Work out how many lines in the data below contain "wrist", and state that count with nothing added.
☆ ☆ ☆ ☆ ☆
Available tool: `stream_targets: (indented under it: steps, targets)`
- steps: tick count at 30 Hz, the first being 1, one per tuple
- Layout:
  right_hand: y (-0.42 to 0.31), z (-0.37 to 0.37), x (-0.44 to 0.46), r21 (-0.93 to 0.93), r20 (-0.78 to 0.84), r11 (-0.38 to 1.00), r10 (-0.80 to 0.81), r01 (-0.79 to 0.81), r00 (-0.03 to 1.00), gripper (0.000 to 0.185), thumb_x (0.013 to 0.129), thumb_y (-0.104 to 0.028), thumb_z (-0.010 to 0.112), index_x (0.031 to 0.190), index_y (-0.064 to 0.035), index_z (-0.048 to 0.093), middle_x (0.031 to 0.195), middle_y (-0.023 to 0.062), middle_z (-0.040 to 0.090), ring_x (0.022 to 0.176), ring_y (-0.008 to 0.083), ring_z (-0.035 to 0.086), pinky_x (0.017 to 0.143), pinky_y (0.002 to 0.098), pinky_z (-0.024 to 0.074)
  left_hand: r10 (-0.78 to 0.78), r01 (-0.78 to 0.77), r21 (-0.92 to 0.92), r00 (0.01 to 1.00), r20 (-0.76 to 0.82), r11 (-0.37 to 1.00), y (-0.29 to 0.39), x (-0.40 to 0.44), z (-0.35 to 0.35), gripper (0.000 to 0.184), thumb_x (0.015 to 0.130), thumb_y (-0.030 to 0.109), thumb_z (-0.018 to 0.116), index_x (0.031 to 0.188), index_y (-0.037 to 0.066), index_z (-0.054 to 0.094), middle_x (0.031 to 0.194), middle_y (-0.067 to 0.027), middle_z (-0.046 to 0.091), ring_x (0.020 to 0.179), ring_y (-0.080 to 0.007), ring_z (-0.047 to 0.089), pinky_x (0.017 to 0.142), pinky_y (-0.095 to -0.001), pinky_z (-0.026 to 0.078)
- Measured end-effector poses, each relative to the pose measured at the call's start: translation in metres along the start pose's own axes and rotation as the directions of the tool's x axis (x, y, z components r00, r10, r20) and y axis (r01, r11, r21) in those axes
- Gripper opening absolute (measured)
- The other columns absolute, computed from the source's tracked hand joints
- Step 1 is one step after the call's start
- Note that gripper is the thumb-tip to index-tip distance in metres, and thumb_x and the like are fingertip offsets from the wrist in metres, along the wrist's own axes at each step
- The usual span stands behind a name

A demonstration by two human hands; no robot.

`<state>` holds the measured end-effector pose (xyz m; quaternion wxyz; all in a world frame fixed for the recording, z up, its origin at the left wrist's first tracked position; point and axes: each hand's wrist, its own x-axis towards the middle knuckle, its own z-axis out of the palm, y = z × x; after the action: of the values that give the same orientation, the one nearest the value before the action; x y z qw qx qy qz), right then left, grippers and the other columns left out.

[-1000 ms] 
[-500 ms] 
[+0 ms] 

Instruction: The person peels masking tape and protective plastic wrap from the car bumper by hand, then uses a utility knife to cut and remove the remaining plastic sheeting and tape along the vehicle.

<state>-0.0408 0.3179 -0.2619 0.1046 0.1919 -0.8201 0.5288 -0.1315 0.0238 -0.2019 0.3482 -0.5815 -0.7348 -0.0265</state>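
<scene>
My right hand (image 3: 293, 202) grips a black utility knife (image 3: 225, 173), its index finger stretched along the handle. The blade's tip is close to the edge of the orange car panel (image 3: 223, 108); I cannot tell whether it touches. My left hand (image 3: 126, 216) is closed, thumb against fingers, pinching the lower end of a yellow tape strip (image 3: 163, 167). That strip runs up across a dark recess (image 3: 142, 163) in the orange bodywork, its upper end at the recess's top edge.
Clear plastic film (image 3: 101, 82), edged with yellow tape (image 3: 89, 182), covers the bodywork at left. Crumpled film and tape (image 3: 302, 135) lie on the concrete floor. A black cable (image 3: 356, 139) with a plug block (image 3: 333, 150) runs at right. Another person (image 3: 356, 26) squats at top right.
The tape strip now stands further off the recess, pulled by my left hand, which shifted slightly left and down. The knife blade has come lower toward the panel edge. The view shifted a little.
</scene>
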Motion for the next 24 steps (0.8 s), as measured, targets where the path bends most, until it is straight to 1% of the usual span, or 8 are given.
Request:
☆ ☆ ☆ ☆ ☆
> [Answer box] 2